RomaSe sui rom la Francia usa il pugno di ferro da noi c’è ancora timore di misure politicamente scorrette. A Roma, dopo un semestre piuttosto tranquillo, torna d’attualità il primato di reati commessi dai rom. Prostituzione e furti è affar loro, con i romeni soli al comando. Per il sindaco Alemanno e il delegato alla sicurezza Ciardi si prospetta un autunno in trincea. «Non si possono eseguire rimpatri solo su base etnica - sostiene il primo cittadino commentando la politica francese sui rimpatri -. Però servirebbero regole europee perché quando il numero di nomadi supera un certo livello dentro una città (e Roma scoppia) questo livello viene mantenuto generalmente con attività illegali».

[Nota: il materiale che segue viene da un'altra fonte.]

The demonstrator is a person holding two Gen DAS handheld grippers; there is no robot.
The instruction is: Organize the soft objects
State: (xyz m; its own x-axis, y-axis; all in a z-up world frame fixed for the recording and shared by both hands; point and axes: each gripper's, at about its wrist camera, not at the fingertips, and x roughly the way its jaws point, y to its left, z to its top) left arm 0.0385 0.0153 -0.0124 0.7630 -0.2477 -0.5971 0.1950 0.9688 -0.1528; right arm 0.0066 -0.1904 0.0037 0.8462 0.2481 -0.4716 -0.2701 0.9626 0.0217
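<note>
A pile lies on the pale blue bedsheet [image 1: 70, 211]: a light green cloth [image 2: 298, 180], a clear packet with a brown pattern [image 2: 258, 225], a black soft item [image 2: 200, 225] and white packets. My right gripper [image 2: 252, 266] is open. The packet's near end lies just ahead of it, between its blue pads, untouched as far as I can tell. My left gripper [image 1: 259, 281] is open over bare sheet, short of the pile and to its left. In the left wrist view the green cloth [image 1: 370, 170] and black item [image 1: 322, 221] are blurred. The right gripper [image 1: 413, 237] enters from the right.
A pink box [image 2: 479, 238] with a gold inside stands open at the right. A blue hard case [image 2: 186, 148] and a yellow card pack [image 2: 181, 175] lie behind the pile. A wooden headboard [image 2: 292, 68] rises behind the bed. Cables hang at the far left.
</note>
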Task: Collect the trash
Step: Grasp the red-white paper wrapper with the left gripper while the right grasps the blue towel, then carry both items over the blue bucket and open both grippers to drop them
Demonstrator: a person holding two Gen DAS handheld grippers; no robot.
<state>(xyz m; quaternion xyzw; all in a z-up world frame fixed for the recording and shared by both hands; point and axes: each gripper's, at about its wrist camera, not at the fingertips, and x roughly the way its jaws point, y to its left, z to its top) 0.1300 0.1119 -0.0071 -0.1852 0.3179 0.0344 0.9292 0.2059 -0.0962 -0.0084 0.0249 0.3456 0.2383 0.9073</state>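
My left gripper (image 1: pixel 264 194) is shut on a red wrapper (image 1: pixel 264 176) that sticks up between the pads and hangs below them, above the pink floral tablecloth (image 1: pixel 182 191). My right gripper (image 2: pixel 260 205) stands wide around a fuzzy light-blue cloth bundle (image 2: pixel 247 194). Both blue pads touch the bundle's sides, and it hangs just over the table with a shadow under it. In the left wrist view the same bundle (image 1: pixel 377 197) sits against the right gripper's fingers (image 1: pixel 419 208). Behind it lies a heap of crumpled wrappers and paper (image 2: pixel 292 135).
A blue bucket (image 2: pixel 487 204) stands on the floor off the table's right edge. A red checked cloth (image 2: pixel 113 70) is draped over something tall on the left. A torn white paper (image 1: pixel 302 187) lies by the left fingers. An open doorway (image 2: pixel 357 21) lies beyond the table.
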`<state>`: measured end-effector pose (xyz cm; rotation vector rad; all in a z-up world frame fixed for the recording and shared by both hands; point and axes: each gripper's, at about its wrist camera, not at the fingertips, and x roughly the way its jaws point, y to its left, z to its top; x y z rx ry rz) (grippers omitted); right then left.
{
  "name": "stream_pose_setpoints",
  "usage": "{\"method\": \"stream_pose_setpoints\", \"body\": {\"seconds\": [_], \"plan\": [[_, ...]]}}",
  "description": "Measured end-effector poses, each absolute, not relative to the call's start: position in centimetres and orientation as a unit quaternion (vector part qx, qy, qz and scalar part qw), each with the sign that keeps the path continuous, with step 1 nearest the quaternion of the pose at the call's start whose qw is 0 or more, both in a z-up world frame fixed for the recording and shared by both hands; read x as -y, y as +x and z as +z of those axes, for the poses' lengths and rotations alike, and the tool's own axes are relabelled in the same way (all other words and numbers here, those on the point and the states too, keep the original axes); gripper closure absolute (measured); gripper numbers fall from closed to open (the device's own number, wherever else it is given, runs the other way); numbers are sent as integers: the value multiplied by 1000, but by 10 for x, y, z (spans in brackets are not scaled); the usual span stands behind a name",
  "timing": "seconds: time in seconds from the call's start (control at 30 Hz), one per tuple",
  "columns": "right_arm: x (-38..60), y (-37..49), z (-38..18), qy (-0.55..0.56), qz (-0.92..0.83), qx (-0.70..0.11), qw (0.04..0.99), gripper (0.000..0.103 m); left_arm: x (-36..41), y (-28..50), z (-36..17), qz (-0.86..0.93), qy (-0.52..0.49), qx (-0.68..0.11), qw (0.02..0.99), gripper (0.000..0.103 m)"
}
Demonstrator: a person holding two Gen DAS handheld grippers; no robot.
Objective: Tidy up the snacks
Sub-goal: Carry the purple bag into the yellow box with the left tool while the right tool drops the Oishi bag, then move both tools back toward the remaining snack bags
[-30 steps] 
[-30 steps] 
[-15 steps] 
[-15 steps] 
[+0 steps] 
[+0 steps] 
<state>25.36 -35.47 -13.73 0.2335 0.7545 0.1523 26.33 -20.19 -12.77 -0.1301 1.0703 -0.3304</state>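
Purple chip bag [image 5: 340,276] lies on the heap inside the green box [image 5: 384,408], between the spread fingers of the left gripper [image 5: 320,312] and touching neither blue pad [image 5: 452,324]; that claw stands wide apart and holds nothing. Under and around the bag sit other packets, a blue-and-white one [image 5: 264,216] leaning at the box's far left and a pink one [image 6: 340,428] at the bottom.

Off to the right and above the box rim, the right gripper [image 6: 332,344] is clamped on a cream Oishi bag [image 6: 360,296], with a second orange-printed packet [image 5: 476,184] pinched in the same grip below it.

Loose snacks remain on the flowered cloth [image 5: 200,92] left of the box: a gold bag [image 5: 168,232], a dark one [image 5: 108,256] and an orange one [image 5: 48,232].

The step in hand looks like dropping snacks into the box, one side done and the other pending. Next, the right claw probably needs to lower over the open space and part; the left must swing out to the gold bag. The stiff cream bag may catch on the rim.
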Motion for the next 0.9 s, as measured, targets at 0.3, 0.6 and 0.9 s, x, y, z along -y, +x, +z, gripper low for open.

Alemanno ricorda che a Roma è stato predisposto un piano nomadi con campi attrezzati per coloro che sono in regola e contemporaneamente l’espulsione di coloro che hanno precedenti gravi. Un piano di difficile applicazione. «Credo che l’Europa debba darci un regolamento per evitare flussi di nomadismo incontrollati - continua Alemanno - per fare in modo che le popolazioni nomadi possano essere integrate in termini equilibrati in ogni paese europeo evitando che paradossalmente siano svantaggiati i paesi che applicano politiche più virtuose, ma soprattutto perché non ci siano flussi eccessivi su una città (Roma)». Sollecitato, infine, a ricordare la proposta lanciata durante una missione in Romania che prevede un rimpatrio retribuito per chi vuole lavorare nel proprio paese d’origine, Alemanno ricorda: «Non è solo per i romeni, ma per tutti coloro che si trovano in una condizione di immigrazione in Italia ma non hanno lavoro. Costa meno». Sicuro?